Balloune avait dégusté sa Fin du monde en silence. Chicoine n’avait pas posé de questions, il était évident que le motard en cavale n’avait pas envie de jaser. Sa seule présence ici, dans le bar, un soir de semaine, était en soi inquiétante : un homme qui fuit et qui vit dans l’ombre, s’il décide de se montrer à la lumière, fût-elle celle d’un clair de lune, est manifestement un homme qui a décidé qu’il ne se cachait plus. Qu’il n’a plus rien à perdre. Chicoine l’avait pressenti en le reconnaissant dans l’embrasure de la porte, ce soir-là.

— Grosse soirée ? avait fini par demander Jean-Marc Chicoine au motard, qui avait planté son regard dans le sien, ce que Chicoine avait décodé comme une invitation à jaser.

— Grosse année, avait répondu Jules « Balloune » Désormeaux. Grosse décennie. Grosse vie.

— …

— Merci pour la bière.

Et Balloune était sorti sans payer.

Deux jours plus tard, la nouvelle faisait le tour du Québec, du Canada : le motard en fuite s’était suicidé dans un chalet dans le bout de Sorel, juste après avoir envoyé une vidéo au journaliste Daniel Renaud de La Presse. La vidéo contenait toutes sortes de preuves incriminant des policiers, un ministre actif et même une ancienne procureure de la Couronne qui avaient tous trempé dans des stratagèmes pas très propres, mais très lucratifs au profit ultime des Hells Angels. Documents, enregistrements audio et vidéo, questions qui appellent le droit au silence, tout le bataclan : Balloune s’était assuré de se constituer une police d’assurance en cas de pépin…

Cette police d’assurance, il l’avait encaissée après sa mort, dans les pages de La Presse+ : tous ceux qui avaient profité de lui sans jamais renoncer — comme Balloune l’avait fait — au vernis de la respectabilité allaient payer, maintenant.

Et c’est ainsi, grâce à cette magistrale leçon de vie criminelle d’un motard en fuite avec lequel il n’avait échangé que des banalités, que Jean-Marc Chicoine, à Vancouver, avait décidé de se constituer, lui aussi, une police d’assurance, une bombe à retardement. Il faut toujours garder des reçus, ça peut servir. Même après sa propre mort…

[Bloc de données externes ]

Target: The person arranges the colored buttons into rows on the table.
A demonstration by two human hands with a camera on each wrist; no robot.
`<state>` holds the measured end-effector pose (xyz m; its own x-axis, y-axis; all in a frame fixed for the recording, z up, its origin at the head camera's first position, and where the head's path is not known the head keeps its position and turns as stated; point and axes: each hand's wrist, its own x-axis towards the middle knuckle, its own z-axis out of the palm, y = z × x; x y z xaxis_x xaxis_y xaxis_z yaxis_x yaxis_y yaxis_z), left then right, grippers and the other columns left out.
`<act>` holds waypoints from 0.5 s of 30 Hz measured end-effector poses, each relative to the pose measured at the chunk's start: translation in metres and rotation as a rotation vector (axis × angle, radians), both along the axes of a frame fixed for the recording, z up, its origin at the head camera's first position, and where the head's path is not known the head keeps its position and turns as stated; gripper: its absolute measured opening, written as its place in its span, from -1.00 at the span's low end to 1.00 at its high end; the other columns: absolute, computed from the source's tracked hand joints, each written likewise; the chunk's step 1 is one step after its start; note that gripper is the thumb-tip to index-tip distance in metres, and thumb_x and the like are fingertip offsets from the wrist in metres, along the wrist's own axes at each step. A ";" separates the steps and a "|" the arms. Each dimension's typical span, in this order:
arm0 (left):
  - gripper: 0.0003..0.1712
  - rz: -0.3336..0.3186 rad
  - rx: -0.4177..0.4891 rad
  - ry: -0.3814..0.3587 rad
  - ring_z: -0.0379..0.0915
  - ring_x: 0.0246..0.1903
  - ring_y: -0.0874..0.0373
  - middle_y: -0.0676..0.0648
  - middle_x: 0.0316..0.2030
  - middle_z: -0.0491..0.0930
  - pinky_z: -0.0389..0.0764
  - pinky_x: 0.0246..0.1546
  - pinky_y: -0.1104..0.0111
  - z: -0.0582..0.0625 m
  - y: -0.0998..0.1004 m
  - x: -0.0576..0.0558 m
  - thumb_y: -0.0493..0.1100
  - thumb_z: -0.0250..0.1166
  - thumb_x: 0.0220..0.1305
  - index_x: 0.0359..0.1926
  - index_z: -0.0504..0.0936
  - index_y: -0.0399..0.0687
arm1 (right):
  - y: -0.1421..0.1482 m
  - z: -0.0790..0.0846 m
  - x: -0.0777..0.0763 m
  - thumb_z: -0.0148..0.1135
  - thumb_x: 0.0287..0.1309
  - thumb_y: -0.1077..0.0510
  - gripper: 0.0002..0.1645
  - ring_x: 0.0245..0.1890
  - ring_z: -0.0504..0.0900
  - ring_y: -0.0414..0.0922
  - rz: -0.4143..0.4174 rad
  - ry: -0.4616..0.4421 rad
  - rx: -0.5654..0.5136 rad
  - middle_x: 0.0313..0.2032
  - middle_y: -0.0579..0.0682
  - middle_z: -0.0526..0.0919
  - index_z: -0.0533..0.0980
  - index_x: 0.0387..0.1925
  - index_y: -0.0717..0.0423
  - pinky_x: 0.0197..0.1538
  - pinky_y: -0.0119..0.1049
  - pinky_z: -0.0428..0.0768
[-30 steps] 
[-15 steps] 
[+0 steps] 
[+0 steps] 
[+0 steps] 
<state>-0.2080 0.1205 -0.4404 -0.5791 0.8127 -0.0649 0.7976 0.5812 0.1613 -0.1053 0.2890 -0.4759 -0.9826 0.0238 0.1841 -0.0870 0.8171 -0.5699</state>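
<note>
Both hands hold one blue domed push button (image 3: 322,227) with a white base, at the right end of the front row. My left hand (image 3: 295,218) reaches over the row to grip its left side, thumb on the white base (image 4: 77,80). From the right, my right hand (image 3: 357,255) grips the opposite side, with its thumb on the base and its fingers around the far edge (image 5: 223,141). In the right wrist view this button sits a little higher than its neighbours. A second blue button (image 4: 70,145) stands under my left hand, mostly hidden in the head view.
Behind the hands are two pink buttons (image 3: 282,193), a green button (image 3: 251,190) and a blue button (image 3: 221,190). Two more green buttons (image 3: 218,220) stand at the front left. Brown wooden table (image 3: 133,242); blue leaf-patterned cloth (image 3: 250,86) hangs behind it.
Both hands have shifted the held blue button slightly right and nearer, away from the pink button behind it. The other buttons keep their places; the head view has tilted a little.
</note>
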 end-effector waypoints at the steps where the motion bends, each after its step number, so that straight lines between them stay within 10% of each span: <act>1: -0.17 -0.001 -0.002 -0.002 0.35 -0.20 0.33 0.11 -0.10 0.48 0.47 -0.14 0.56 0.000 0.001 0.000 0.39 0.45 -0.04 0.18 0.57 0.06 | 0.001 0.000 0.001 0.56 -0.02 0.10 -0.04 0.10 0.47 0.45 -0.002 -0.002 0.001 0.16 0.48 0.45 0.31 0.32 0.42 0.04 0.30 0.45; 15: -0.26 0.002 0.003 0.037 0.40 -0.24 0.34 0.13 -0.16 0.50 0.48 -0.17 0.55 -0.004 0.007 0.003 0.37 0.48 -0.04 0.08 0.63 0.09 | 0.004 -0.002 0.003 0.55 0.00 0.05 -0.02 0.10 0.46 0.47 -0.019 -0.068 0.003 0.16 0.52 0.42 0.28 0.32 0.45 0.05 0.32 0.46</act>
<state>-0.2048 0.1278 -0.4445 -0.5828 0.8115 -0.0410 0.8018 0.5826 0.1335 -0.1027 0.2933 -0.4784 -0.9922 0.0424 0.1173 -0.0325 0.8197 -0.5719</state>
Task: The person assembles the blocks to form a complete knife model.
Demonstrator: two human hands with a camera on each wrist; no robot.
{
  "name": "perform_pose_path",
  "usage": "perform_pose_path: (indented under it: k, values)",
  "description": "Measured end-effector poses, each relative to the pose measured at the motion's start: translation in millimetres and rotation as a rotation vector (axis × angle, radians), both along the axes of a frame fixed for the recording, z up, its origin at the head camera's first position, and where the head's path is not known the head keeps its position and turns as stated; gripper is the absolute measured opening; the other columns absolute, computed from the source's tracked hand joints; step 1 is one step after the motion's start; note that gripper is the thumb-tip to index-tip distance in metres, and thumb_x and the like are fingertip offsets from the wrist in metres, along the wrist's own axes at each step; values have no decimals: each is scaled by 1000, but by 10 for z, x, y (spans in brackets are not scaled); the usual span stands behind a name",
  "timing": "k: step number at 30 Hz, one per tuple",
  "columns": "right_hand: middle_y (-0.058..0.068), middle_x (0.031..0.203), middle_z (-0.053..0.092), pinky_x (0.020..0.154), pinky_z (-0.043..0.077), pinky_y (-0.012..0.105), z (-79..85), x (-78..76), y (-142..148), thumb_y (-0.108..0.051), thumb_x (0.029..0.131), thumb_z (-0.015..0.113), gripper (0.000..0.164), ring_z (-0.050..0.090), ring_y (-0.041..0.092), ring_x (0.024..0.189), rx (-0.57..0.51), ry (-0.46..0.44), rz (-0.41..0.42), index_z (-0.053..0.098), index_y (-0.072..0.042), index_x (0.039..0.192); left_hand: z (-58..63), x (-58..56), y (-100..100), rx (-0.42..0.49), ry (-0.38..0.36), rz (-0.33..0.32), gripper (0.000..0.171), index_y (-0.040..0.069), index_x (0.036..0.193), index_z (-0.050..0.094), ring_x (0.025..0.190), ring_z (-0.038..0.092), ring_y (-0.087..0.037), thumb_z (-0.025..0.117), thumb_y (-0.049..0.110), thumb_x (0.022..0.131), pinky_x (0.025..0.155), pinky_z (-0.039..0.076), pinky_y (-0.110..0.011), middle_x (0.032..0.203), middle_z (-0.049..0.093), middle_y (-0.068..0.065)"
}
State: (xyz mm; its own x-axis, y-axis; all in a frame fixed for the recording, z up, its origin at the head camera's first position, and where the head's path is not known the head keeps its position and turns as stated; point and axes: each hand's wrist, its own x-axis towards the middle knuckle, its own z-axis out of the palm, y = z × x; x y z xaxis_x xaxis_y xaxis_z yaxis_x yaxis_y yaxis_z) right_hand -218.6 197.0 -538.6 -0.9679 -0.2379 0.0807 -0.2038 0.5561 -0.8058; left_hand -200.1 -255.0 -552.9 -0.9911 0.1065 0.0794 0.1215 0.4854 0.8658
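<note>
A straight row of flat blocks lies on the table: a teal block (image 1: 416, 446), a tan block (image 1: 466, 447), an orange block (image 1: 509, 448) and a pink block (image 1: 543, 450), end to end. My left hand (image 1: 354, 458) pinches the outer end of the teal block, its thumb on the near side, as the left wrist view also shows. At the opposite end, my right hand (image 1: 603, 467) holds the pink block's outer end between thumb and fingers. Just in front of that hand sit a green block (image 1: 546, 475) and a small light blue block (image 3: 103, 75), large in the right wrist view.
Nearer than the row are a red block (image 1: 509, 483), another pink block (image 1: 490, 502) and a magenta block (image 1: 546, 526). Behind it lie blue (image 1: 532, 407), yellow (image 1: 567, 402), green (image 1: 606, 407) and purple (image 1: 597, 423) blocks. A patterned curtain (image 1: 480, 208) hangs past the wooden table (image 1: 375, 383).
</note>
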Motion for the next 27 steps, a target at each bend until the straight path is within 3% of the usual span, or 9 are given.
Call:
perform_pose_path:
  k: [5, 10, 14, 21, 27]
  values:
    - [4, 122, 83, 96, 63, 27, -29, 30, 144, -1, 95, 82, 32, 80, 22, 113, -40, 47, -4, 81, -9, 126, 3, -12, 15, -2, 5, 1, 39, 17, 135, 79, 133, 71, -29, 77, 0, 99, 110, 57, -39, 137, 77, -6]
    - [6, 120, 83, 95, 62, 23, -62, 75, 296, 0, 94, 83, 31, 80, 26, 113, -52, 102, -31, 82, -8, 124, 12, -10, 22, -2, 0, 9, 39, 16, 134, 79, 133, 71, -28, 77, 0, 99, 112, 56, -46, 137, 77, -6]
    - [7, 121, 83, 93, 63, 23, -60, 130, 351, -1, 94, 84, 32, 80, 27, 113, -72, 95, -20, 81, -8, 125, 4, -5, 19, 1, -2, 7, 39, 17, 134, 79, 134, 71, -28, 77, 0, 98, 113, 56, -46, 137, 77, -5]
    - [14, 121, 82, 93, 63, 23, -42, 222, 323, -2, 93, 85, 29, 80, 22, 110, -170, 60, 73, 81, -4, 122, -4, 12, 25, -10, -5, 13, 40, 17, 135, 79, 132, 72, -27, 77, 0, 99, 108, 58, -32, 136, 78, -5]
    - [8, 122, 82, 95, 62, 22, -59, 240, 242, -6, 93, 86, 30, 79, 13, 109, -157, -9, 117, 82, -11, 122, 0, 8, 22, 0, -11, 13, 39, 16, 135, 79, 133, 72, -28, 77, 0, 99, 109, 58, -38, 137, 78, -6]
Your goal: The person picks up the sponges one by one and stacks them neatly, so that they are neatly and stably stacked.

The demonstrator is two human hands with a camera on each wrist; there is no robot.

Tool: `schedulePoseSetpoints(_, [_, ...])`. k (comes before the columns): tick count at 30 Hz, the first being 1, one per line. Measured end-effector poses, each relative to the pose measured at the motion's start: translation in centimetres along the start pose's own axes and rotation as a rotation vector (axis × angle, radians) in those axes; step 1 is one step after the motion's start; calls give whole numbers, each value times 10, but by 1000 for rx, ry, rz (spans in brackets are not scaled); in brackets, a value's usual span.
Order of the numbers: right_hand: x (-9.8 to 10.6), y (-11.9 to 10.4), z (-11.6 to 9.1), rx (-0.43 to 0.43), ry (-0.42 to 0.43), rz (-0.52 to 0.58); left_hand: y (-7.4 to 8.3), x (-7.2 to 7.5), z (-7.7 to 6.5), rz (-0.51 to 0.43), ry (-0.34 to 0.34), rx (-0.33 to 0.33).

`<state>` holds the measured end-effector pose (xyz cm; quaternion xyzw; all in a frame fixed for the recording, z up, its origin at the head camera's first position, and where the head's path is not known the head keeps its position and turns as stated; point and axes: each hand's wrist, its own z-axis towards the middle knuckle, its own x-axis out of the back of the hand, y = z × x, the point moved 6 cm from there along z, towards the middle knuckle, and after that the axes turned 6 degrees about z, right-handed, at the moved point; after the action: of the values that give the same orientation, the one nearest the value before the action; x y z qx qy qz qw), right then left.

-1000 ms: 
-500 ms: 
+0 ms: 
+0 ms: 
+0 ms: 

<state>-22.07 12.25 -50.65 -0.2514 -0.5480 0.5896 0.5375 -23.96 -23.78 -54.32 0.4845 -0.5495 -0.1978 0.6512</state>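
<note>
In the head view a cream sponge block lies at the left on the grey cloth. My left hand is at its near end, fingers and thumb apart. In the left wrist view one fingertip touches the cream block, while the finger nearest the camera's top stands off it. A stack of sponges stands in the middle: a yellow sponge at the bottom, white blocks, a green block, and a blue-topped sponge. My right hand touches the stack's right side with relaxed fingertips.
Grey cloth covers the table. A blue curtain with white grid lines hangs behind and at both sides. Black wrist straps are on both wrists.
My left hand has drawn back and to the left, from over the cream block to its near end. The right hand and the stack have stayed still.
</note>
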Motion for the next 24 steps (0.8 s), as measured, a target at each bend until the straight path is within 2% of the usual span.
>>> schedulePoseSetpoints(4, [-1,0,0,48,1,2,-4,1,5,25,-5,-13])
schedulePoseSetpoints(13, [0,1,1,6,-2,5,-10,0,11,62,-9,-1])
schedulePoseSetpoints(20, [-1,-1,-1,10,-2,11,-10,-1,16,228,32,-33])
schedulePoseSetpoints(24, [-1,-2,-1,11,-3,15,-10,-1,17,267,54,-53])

Il n’était pas stupide, Chicoine. Il avait vu que Bob Bigras avait changé, que ses étreintes étaient plus froides, à Vancouver. Il suivait les nouvelles de Montréal, il avait noté cette nouvelle recalée à l’état de brève à cause de la pandémie : un juré du célèbre procès de Bob Bigras avait été retrouvé mort. Jean-Marc Chicoine, le juré numéro 9, proactivement corrompu pour faire capoter le procès de son bienfaiteur, avait compris à quel point il était devenu, pour Bigras, un témoin potentiellement gênant…

Et c’est grâce à la prévoyance de Chicoine qu’à 4550 kilomètres de la plaza sur laquelle l’ex-barman s’était écrasé à Vancouver qu’un policier de Montréal spécialisé en informatique eut une surprise de taille en passant au peigne fin l’ordinateur de la Dre Louise Dumas-Beaudoin.

Il s’agissait d’un fichier gigantesque, même pas caché, dans le PC de la médecin. Dans ce fichier, des centaines d’extraits vidéo de cinq minutes, montrant l’intérieur d’un appartement. Les images étaient de qualité moyenne, comme le sont souvent les images de caméras de surveillance.

Le policier de Montréal fit jouer le dernier extrait reçu par l’ordi de la médecin. On y voyait un homme en accueillant un autre, masqué, à la porte d’un appartement.

Le gars qui ouvrit la porte y alla d’une blague : « Salut, Bob, ça te va bien, ton petit look d’hôpital… »

Le policier regarda la suite. Du Laboratoire d’expertise informatique de la Police de Montréal, il signala le numéro de téléphone de la SD Jones.